### What is required
Each line below must be printed exactly as it stands.

::::::::::

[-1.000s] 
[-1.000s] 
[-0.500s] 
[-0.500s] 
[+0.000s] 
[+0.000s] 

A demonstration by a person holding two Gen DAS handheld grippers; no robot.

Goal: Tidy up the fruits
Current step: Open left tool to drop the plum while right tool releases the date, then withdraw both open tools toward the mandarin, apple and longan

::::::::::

### Answer to this task
[-1.000s] 
[-1.000s] 
[-0.500s] 
[-0.500s] 
[+0.000s] 
[+0.000s] 

A demonstration by a person holding two Gen DAS handheld grippers; no robot.

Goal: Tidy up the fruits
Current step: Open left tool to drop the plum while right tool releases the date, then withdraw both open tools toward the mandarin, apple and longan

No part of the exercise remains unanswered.